Semua yang dipikirkan adalah dia hanya percaya pada dirinya sendiri. Walaupun mungkin masih ada rasa percaya kepada Tuhan, tapi malam itu hanya perasaan dan pikirannya sendiri yang dia percaya. Matanya seakan sudah mengelabui dia, pikiran dan hatinya sudah menipunya dan dia sudah terjatuh dalam kejadian yang sangat menakutkan.

Tidak ada apapun yang menakutkan selain mengambil keputusan di bawah otoritas yang lebih kuat tanpa ada kemampuan untuk melakukan intervensi terhadap kekuatan tersebut.

Entah apapun itu.

Christian sudah diteleponnya, sekarang tinggal menunggu.

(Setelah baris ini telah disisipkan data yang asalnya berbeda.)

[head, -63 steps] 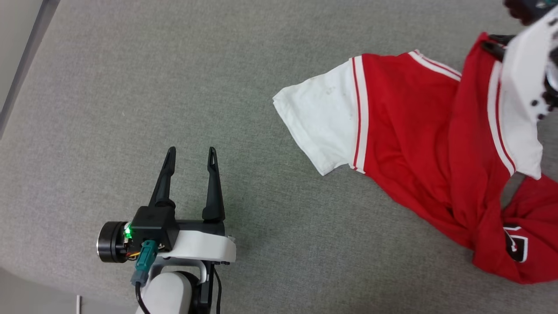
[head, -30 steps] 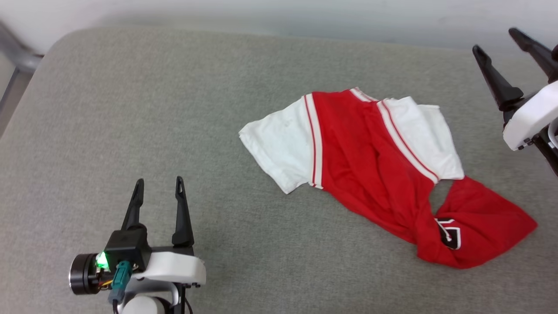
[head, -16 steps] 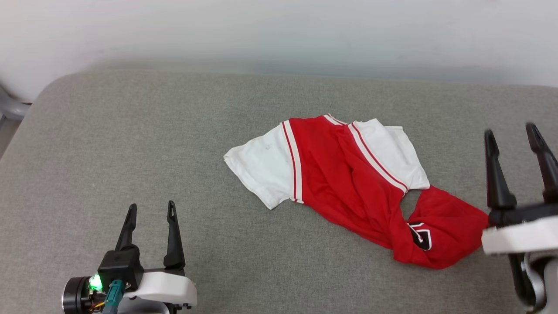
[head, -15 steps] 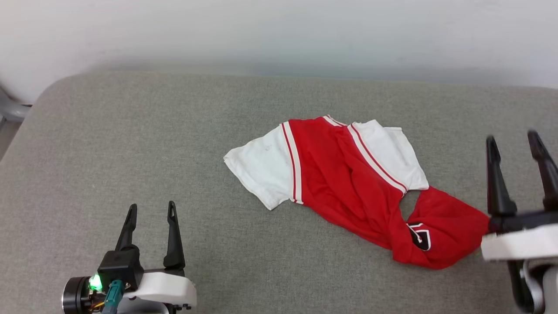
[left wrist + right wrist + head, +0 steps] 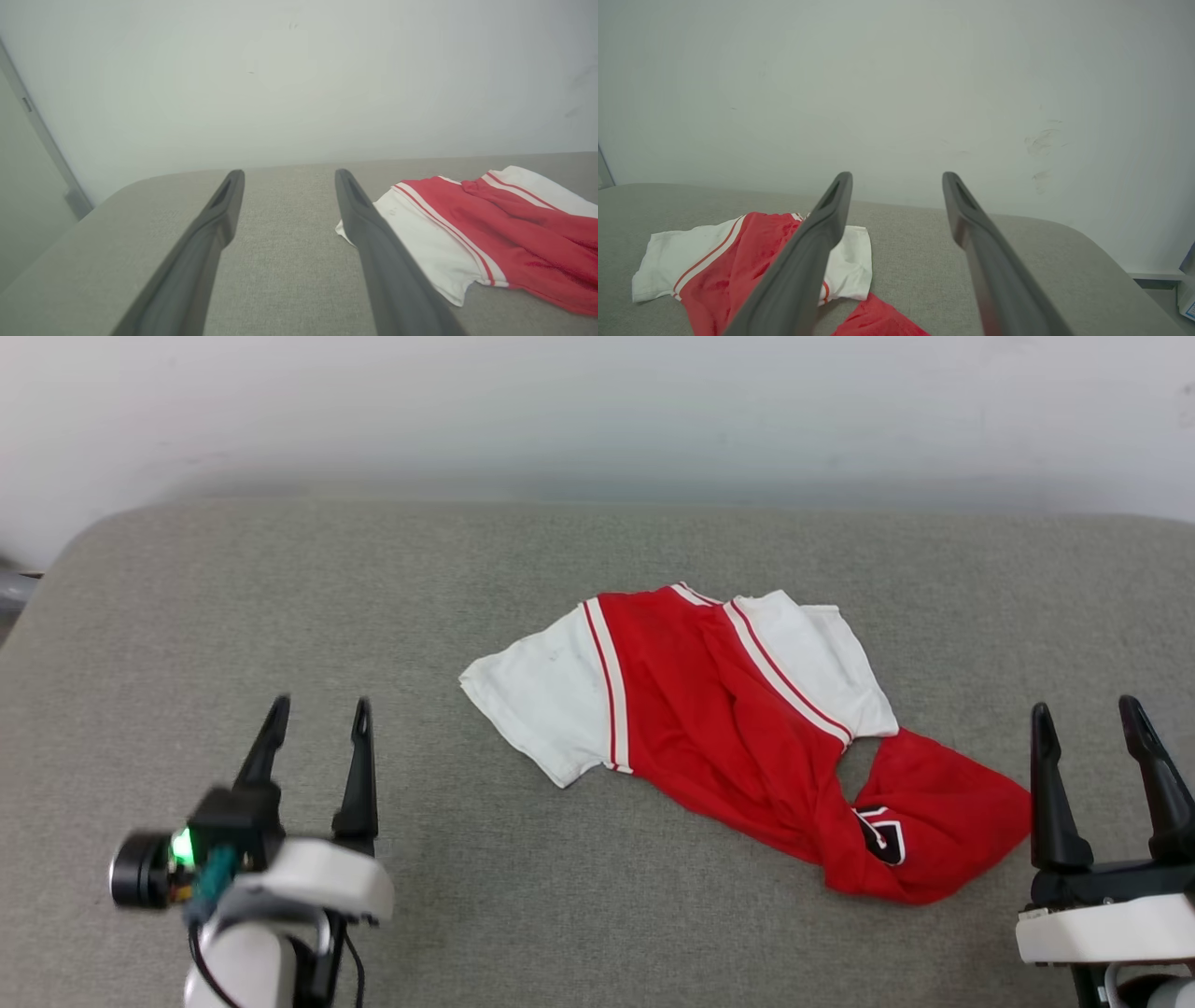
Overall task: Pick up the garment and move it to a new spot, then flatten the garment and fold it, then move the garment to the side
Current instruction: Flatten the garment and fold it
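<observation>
Head view: the garment (image 5: 709,728) lies crumpled right of centre on the grey tabletop (image 5: 373,597). Its long axis slants from a white sleeve (image 5: 537,700) at the far left to a bunched red end (image 5: 943,831) at the near right (a scrap of black lettering shows there). The left gripper (image 5: 320,705) hangs at the near left, jaws wide apart and empty, well apart from the sleeve; the garment lies ahead and to its right. The right gripper (image 5: 1085,707), equally wide and empty, stands just beside the red end, which lies to its left. The right arm looks the nearer one for a first pick.

Left wrist view: bare tabletop lies between the fingers (image 5: 205,261). The sleeve sits just right of the right-hand finger, with the red body stretching further right.

Right wrist view: the garment lies low and to the left, partly behind the left-hand finger. Between the fingers there is tabletop and pale wall (image 5: 896,70).
</observation>
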Available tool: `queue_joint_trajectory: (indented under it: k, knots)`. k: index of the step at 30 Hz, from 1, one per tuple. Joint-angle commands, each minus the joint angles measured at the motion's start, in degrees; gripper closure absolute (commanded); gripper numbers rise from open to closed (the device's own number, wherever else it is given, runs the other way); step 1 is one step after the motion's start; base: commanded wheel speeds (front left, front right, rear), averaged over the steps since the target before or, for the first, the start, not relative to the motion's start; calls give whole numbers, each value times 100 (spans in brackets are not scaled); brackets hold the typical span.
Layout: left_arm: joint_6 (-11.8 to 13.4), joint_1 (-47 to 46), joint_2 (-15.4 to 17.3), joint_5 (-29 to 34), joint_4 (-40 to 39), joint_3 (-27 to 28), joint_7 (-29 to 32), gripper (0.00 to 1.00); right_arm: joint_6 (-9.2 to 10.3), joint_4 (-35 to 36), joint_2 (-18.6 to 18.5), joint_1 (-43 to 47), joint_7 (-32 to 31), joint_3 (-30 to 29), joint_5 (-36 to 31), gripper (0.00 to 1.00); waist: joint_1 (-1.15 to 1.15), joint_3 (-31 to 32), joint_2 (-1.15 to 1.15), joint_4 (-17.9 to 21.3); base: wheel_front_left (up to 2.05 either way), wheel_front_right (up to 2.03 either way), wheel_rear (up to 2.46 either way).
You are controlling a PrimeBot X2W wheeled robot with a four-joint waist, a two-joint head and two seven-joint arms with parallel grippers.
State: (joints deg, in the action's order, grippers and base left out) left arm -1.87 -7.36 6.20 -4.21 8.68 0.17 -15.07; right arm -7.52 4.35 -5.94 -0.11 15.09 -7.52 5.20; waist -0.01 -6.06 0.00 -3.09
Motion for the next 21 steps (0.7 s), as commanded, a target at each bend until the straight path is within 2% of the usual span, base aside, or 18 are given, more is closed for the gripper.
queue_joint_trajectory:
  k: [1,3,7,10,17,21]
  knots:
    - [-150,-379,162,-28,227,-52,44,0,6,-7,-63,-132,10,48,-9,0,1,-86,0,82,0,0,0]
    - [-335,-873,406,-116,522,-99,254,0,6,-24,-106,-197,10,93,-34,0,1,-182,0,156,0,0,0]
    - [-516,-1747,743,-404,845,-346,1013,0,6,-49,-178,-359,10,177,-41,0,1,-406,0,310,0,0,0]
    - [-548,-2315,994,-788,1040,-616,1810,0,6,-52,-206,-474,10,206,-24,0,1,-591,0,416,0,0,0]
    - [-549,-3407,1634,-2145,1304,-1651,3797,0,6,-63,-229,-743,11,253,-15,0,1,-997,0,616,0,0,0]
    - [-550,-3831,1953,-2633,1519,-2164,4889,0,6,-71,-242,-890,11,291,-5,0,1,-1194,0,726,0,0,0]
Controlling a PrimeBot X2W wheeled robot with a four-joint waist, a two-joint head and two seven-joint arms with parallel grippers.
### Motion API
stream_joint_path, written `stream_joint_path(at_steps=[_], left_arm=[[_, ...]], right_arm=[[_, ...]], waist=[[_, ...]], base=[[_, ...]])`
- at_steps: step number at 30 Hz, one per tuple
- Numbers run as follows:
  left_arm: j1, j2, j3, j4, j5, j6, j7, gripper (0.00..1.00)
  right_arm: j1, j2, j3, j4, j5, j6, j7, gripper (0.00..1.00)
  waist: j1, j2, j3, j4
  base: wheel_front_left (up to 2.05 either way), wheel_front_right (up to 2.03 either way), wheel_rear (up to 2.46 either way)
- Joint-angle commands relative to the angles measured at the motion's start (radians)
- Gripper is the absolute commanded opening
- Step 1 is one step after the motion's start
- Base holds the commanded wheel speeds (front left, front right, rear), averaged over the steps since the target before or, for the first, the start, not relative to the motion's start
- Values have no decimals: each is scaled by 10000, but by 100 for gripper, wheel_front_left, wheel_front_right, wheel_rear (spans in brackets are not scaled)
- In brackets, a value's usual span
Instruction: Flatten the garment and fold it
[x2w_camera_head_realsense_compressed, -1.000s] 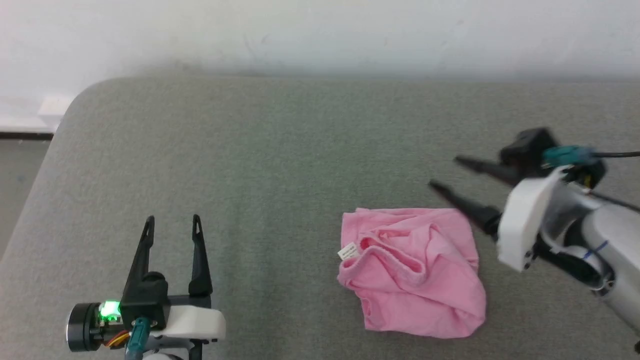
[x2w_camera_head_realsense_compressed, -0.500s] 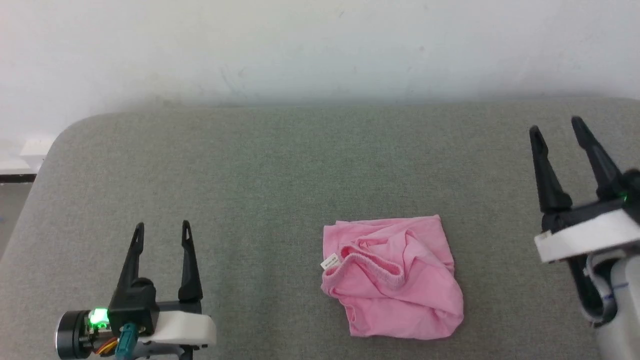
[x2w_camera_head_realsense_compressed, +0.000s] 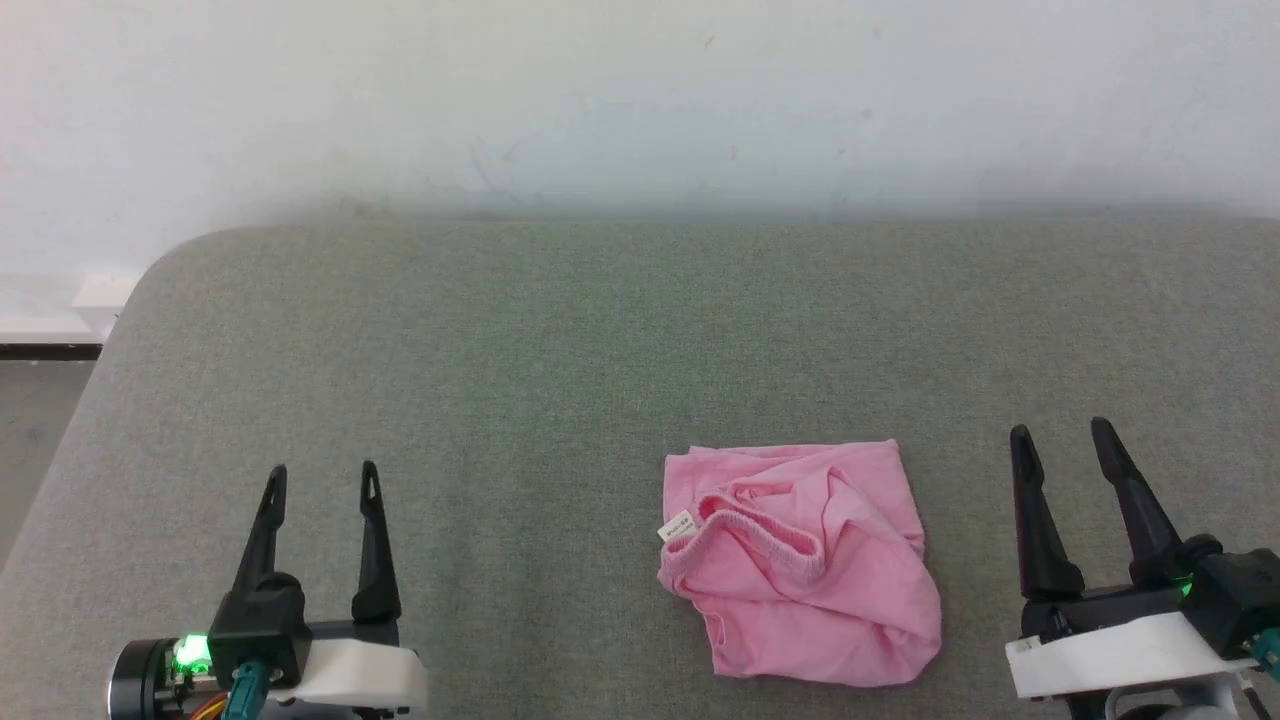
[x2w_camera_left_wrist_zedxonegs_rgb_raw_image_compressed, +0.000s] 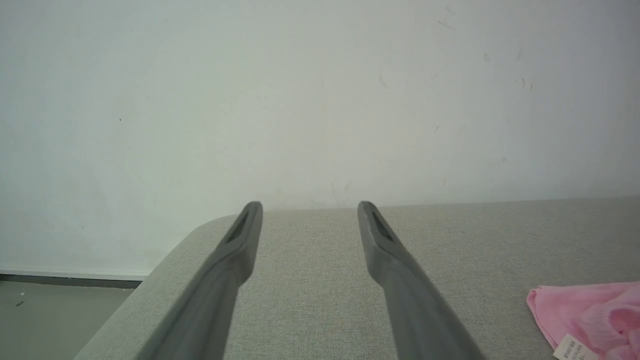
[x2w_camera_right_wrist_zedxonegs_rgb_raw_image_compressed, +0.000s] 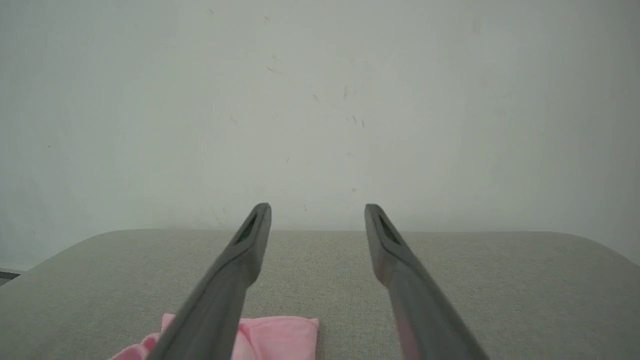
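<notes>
From the head, we are looking down at a grey padded top with a white wall behind it. The pink garment is lying bunched up near the front edge of the top, right of the middle. A puffy hem is curving across it, and a little white label is sticking out on its left side. The left gripper is hanging by the front edge, well apart from the garment, with its two fingers spread apart and holding nothing. A green light is glowing on it. The right gripper is waiting near the garment's right side, not touching it. Its fingers are spread apart and holding nothing too.

From the left wrist, we are seeing the left gripper with its fingers wide apart, pointing at the wall over the top's rounded back corner. The garment and its label are peeking in low on the right.

From the right wrist, we are seeing the right gripper with its fingers wide apart too. A bit of the garment is showing low down between them, lying on the top.
</notes>
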Motion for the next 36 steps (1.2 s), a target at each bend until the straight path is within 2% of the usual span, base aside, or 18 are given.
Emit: stream_joint_path(at_steps=[1, 7, 11, 14, 20, 23, 26, 30, 36], left_arm=[[145, -49, 33, 3, 94, -52, -47, 100], [43, -97, 47, 23, 147, -67, -47, 100], [-14, -108, 76, 17, 161, -79, -47, 100], [-45, -120, 89, 21, 164, -95, -47, 100], [-107, -186, 91, 25, 158, -98, -47, 100], [-157, -241, 65, 14, 153, -97, -47, 100], [-226, -295, 53, -31, 140, -94, -47, 100], [-396, -384, -7, -110, 135, -84, -47, 100], [-832, -489, -138, -162, 143, -109, -47, 100]], right_arm=[[99, 57, 10, -73, -89, -7, -42, 100], [-804, 2, -134, -304, -98, -7, -42, 100], [-2168, -973, 281, 181, 64, -7, 139, 100], [-3242, -1954, 1235, 800, 711, -7, 1679, 100], [-4695, -3779, 3481, 1812, 3167, -7, 6058, 100], [-4953, -4490, 4394, 2047, 4498, -7, 7924, 100], [-5079, -5025, 5119, 2154, 5627, -7, 9203, 100], [-5262, -5134, 5597, 2794, 6185, -7, 9726, 100], [-5314, -4561, 6101, 4069, 6610, -7, 9771, 100]], waist=[[1, -1, -5, 5], [1, -1, 91, 20], [1, -1, 140, 21], [1, -1, 185, 41], [1, -1, 268, 151], [1, -1, 357, 266], [1, -1, 549, 376], [1, -1, 975, 532], [1, -1, 1644, 845]], base=[[0, 0, 0], [0, 0, 0], [0, 0, 0], [0, 0, 0], [0, 0, 0], [0, 0, 0], [0, 0, 0], [0, 0, 0], [0, 0, 0]])
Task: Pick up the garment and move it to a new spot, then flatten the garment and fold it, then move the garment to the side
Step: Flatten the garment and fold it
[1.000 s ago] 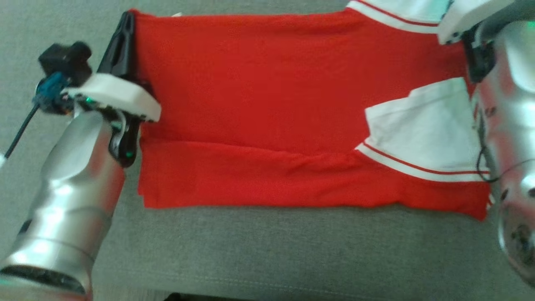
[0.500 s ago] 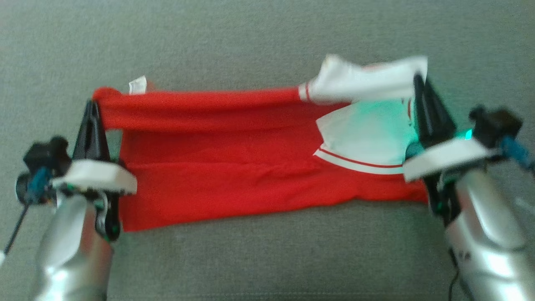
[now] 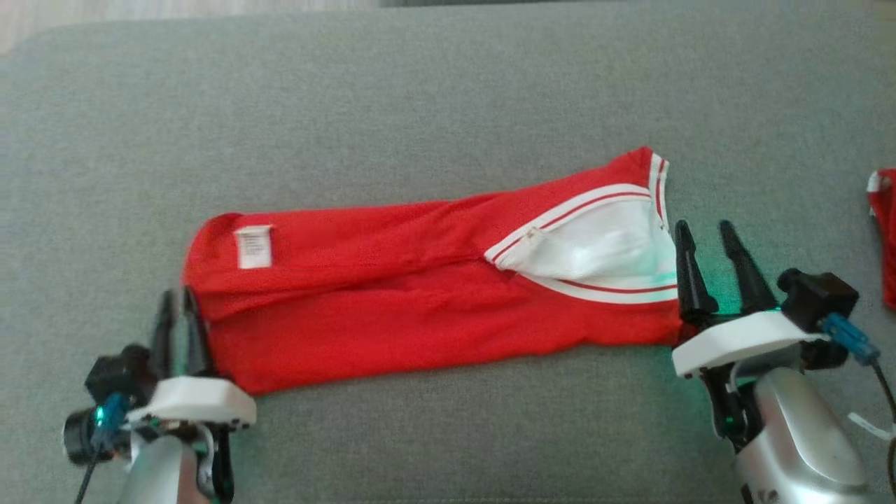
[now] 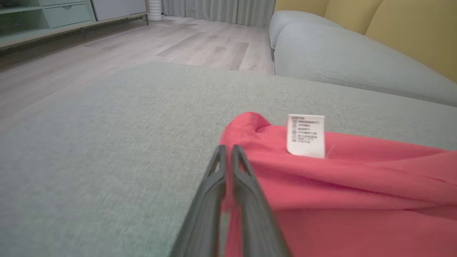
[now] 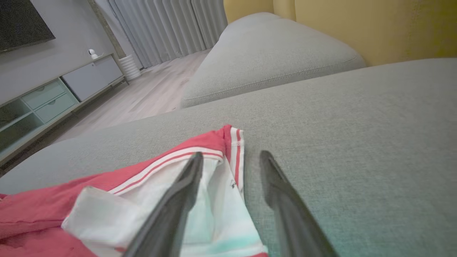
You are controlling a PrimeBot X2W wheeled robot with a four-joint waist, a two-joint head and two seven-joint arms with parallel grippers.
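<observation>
Head view is showing the red shirt (image 3: 392,308) now lying folded on the grey couch (image 3: 420,105), no longer stretched up, the right gripper (image 3: 702,229) opening wide beside it, the left gripper (image 3: 177,295) squeezing shut at its edge, so this fold is looking done.

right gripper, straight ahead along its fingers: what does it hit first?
Probably the striped hem of the garment: the right gripper, jaws open, straddles its edge, one finger over the white sleeve. Beyond that, bare cushion. Height above the fabric is unclear.
</observation>
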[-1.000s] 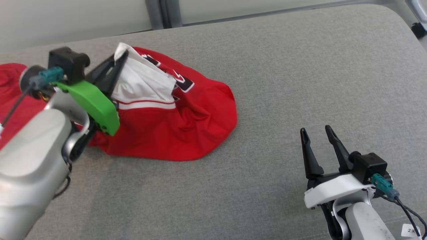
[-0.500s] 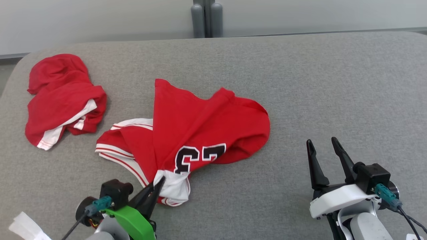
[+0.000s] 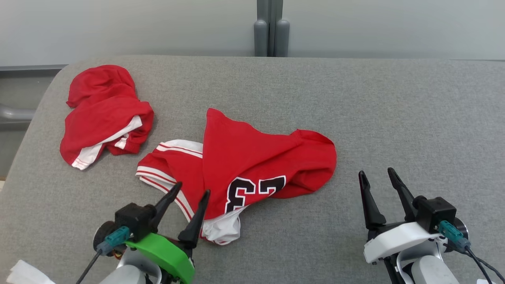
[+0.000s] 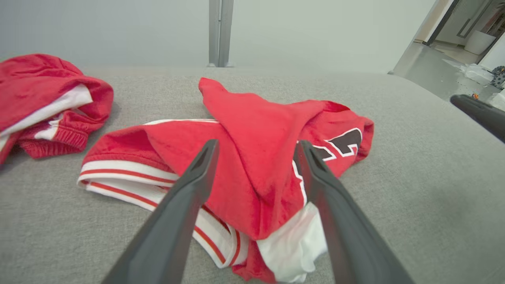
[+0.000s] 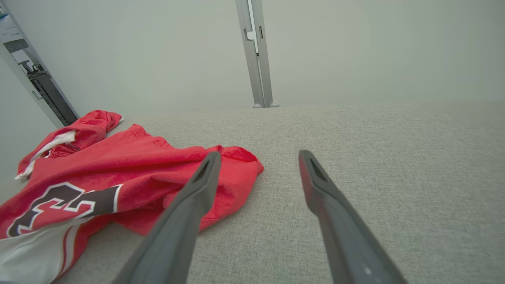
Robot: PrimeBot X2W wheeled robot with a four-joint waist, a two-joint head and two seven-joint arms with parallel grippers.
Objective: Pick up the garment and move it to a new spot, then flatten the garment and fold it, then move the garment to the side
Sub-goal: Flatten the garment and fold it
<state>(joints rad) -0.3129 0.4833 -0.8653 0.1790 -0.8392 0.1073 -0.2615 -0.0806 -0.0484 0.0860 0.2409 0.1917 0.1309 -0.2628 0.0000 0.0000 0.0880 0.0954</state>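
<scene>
We find the red jersey crumpled mid the grey table, long axis approx. L-R. Its near edge lies just ahead of our left gripper (fingers spread, nothing held). The right gripper, likewise spread & empty, sits farther off.

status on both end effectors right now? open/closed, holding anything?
Left end effector: open, holding nothing; the red jersey lies at its fingertips.
Right end effector: open, empty, above the grey surface.
</scene>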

Apa yang harus dilakukan lagi, otak Rosa kembali berpikir keras, dilihatnya sekelilingnya. Semua kamar-kamar itu gelap. Ada satu kamar yang terbuka tapi Rosa sama sekali tidak mau untuk masuk maupun melihatnya. Dia takut kamar.

Rosa pun keluar dan duduk di beranda rumah. Entah kemana tuan rumah pada waktu itu, rumah itu kosong seperti tidak berpenghuni tapi terang lampu menyala benderang di setiap sudut rumahnya.

Tak berapa lama, Erlina, Andreas, Lisa dan mamanya datang ke rumah itu.

Rosa heran, bagaimana mereka bisa tahu rumah itu dan bagaimana mereka bisa datang pada waktu yang tepat ?

Rosa tidak mau pulang bersama mereka, Rosa tidak percaya sama sekali dengan siapapun mereka. Rasa takut yang teramat sangat masih mencekamnya malam itu.

Hingga akhirnya datang seorang teman sahabat kekasihnya malam itu, dan Rosa masih belum percaya pada semua mereka.

'Rosa, mari kita pulang.' kata Eric sambil mencoba memegang tangan Rosa.

'Sebentar, tanggal berapa kalian menikah?' tanya Rosa kepada Eric sambil tidak percaya. Dia benar-benar dalam kondisi tidak percaya yang parah dalam ketakutan yang sangat dalam.